Task goal> Begin at the line containing "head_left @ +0" in the records below, end at the line containing "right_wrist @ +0", and retype each line in that span exactly. No other line and no image should appear.

Records shown>
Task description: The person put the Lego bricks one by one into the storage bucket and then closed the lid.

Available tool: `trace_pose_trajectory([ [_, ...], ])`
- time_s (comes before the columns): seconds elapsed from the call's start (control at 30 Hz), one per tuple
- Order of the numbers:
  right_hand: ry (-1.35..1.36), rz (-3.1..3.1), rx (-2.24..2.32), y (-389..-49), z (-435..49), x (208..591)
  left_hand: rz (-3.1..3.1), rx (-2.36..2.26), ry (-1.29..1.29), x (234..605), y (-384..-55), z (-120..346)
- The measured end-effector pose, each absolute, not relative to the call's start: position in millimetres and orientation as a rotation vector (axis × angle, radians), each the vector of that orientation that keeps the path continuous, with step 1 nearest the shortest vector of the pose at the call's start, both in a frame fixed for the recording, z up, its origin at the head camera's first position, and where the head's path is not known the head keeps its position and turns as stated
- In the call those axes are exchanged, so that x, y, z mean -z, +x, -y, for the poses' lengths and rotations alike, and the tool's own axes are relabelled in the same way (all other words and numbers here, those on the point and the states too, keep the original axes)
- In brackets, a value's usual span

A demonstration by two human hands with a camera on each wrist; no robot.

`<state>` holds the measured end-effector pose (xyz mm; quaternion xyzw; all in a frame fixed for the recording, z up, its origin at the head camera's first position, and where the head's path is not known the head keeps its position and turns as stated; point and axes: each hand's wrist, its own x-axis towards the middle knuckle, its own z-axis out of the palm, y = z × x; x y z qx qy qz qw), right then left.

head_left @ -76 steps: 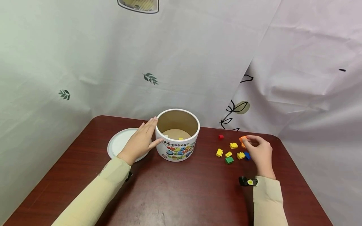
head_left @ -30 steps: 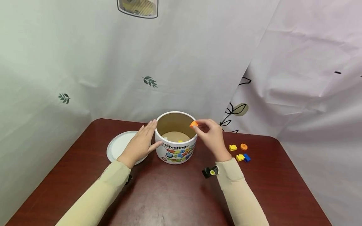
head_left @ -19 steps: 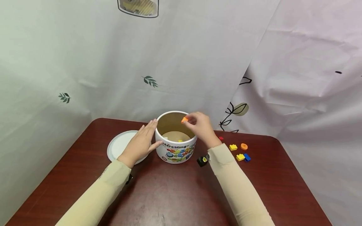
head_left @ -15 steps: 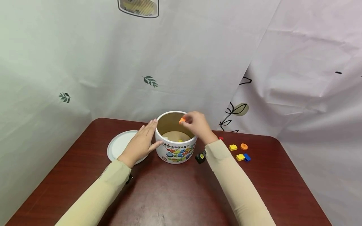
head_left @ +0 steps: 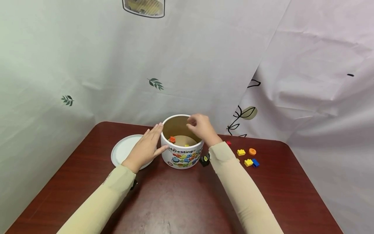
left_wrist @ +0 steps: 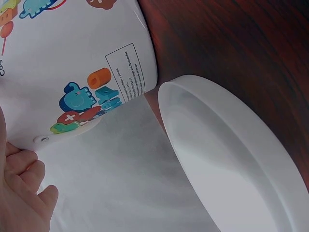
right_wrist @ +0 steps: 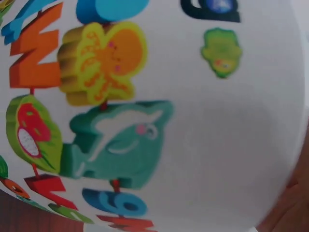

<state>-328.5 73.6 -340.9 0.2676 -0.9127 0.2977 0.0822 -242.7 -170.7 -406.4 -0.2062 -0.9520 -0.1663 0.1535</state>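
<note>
A white printed bucket (head_left: 187,159) stands uncovered on the dark red table. With straight fingers, my left hand (head_left: 146,147) touches its left side, the thumb lying toward the front. My right hand (head_left: 203,128) is over the bucket's right rim, its fingers loosely bent and nothing seen between them. An orange toy brick (head_left: 172,139) is inside the bucket at the left, and part of a yellow piece (head_left: 186,145) shows on the bottom. In the right wrist view, the bucket's printed wall (right_wrist: 207,145) fills most of the picture.
Left of the bucket lies a white round lid (head_left: 121,150), partly behind my left hand. On the right are yellow bricks (head_left: 241,152), a blue brick (head_left: 255,163), an orange round piece (head_left: 252,151) and a red piece (head_left: 229,143). A pale cloth (head_left: 187,65) hangs behind the table.
My right hand picked up the orange brick from the right, carried it left over the bucket and let go. The brick now lies inside. My left hand has stayed at the bucket.
</note>
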Motion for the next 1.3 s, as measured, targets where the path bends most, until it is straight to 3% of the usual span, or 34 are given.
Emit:
trace_pose_trajectory([
  [0.57, 0.677, 2.235, -1.235, -290, -133, 344, 2.717, 0.483, -0.589, 408, -244, 171],
  [1.3, 0.015, 2.389, -1.188, -263, -253, 383, 2.715, 0.472, -0.587, 406, -243, 169],
])
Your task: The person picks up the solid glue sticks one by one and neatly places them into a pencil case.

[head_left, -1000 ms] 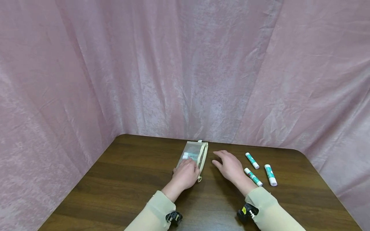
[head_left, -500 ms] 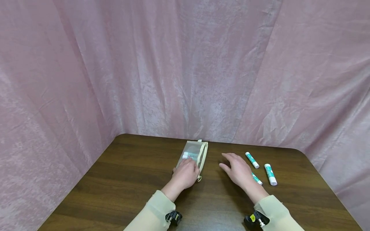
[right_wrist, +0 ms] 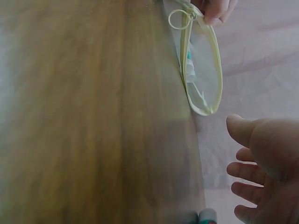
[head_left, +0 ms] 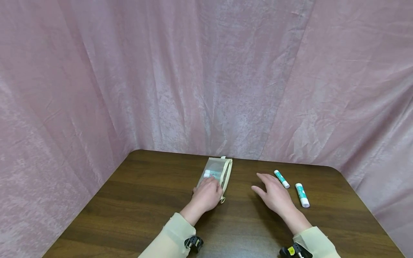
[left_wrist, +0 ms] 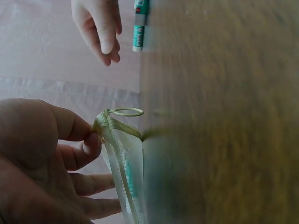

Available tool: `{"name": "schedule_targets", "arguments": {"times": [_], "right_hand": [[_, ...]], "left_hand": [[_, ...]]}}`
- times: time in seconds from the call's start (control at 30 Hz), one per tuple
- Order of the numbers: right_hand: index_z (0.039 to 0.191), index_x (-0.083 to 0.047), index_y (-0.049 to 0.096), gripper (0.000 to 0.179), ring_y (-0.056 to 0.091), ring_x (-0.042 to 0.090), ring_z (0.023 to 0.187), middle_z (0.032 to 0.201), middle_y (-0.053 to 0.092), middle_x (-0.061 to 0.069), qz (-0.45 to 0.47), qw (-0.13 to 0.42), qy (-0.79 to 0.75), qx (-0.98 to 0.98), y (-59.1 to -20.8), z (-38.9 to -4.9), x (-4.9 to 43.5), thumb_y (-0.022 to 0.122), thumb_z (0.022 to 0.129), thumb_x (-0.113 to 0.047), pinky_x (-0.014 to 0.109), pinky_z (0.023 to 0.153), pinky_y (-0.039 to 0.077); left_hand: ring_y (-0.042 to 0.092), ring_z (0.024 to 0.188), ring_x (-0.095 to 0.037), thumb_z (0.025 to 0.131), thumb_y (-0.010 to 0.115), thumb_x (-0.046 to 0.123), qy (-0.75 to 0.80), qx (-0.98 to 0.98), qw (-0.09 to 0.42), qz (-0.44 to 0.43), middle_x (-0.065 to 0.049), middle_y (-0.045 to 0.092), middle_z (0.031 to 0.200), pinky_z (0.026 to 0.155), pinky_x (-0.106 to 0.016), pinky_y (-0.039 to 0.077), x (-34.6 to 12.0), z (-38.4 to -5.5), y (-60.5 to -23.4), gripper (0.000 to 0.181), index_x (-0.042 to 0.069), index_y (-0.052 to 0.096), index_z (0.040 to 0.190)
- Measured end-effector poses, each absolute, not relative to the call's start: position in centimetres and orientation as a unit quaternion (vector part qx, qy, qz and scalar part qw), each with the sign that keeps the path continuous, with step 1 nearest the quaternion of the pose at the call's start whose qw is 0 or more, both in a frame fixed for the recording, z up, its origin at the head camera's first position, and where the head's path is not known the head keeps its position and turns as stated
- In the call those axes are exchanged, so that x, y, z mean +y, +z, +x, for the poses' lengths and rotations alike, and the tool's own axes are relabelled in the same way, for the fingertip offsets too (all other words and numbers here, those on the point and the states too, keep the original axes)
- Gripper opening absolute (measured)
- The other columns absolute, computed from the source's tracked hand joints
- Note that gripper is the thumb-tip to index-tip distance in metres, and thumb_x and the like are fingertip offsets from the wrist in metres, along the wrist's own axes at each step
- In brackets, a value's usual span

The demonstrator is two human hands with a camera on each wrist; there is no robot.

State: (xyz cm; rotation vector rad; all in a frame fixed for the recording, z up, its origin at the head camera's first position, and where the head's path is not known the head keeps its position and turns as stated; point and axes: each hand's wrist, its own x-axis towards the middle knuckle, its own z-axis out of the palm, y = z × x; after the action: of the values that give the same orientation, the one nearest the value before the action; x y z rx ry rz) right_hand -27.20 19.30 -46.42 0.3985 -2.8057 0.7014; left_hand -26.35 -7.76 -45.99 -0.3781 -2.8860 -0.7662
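Note:
My left hand (head_left: 206, 195) pinches the near end of a sheer mesh zip pouch (head_left: 218, 163) between thumb and finger. A ring pull (left_wrist: 128, 112) hangs at that end. The pouch's mouth gapes in the right wrist view, and a glue stick (right_wrist: 190, 72) lies inside. My right hand (head_left: 275, 195) hovers over the table with fingers spread loosely, holding nothing. Just right of it lie a slim teal-and-white glue stick (head_left: 281, 179) and a thicker glue stick (head_left: 302, 195). My right hand and forearm hide the spot where a third stick lay.
The brown wooden table (head_left: 155, 186) has rounded far corners. Pink velvety curtains (head_left: 180, 89) hang behind it and along the sides. Each wrist wears a small black camera mount (head_left: 194, 243) by the sleeve.
My right hand has moved right and slightly nearer, away from the pouch, and now covers the nearest loose glue stick. My left hand and the pouch have stayed in place.

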Motion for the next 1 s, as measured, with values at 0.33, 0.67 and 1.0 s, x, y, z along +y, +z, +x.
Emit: {"name": "schedule_targets", "arguments": {"times": [0.33, 0.67, 1.0], "right_hand": [[0.158, 0.000, 0.054, 0.064, 0.059, 0.048, 0.138, 0.157, 0.056, 0.026, 0.132, 0.109, 0.245, -0.954, -46.4, -25.6, 21.0, 0.074, 0.108, -0.034, 0.068, 0.106, 0.050], [0.157, 0.001, 0.054, 0.064, 0.042, 0.053, 0.152, 0.161, 0.054, 0.025, 0.127, 0.117, 0.247, -0.954, -46.3, -24.8, 22.6, 0.074, 0.107, -0.034, 0.069, 0.119, 0.037], [0.158, -0.002, 0.055, 0.065, 0.048, 0.048, 0.149, 0.158, 0.055, 0.025, 0.119, 0.135, 0.240, -0.954, -46.3, -23.8, 24.1, 0.075, 0.107, -0.038, 0.071, 0.115, 0.039]], "left_hand": [[0.060, 0.131, -0.033, 0.104, 0.061, 0.015, -0.243, -0.960, 0.068, -0.125, -0.006, 0.069, 0.118, 0.090, -0.077, 0.050, -7.9, -26.4, -45.9, 0.020, 0.014, 0.062, 0.084], [0.059, 0.131, -0.035, 0.102, 0.057, 0.016, -0.255, -0.954, 0.085, -0.132, -0.010, 0.069, 0.125, 0.088, -0.081, 0.049, -8.1, -26.9, -47.1, 0.019, 0.014, 0.062, 0.084], [0.059, 0.133, -0.034, 0.105, 0.059, 0.015, -0.251, -0.958, 0.061, -0.123, -0.008, 0.069, 0.123, 0.094, -0.080, 0.048, -8.0, -26.4, -46.1, 0.021, 0.012, 0.062, 0.084]]}}
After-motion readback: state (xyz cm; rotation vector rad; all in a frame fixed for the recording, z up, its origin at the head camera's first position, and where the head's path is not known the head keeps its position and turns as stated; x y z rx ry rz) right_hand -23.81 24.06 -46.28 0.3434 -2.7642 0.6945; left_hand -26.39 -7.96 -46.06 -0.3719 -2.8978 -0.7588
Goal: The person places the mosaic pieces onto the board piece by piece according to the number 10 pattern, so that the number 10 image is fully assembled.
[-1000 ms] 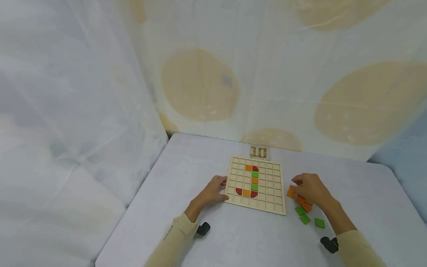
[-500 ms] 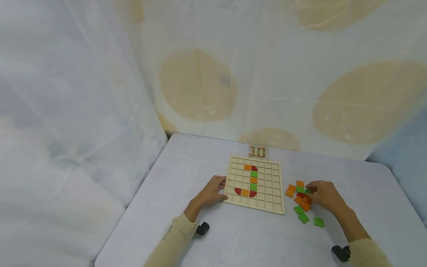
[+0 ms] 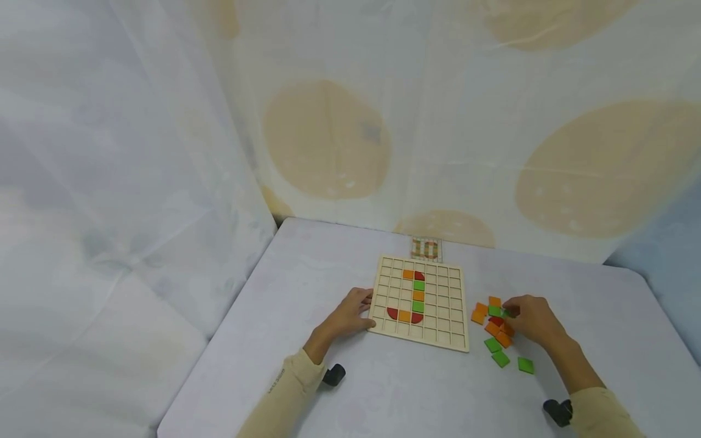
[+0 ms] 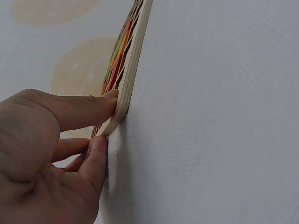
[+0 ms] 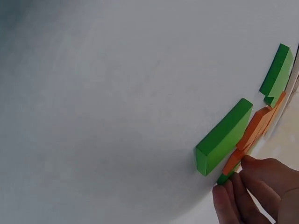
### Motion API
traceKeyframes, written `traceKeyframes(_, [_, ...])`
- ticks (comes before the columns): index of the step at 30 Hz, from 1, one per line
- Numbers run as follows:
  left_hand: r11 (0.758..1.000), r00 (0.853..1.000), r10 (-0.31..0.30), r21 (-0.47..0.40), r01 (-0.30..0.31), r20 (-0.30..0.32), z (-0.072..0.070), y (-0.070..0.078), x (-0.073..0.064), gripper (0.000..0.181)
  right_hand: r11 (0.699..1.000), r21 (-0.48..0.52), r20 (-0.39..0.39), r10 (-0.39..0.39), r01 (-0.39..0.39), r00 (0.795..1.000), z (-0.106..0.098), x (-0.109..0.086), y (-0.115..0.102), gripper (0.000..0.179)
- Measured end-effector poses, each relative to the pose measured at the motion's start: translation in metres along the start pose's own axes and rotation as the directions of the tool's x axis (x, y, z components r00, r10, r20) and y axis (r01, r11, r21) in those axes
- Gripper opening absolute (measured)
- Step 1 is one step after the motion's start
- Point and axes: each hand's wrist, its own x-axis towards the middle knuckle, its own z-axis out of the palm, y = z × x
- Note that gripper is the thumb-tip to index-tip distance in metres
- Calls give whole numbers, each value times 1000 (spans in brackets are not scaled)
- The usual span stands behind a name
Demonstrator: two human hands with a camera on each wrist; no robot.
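Note:
A wooden grid board (image 3: 446, 304) lies mid-table with red, orange and green tiles set in an S-like row of its cells. My left hand (image 3: 347, 313) holds its near left corner; in the left wrist view the thumb (image 4: 88, 111) lies on the rim and the fingers are against the side. Right of the board is a loose pile of orange tiles (image 3: 495, 302), green tiles and a red tile (image 3: 495, 320). At the pile's right side my right hand (image 3: 535, 317) pinches a green tile (image 5: 225, 178) between thumb and fingers, partly hidden by them.
A small pattern card (image 3: 426, 249) lies behind the board by the table's back edge. Nearer me than the pile lie separate green tiles, one (image 3: 526, 365) apart at the right. A patterned curtain (image 3: 328, 140) hangs behind the table.
My right hand has moved right and slightly nearer, off the orange tiles to a green one, uncovering orange, green and red tiles. The left hand and board stay put.

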Motion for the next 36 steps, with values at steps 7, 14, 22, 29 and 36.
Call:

Written reply>
head_left @ +0 steps: 
left_wrist @ +0 steps: 
right_wrist @ +0 steps: 

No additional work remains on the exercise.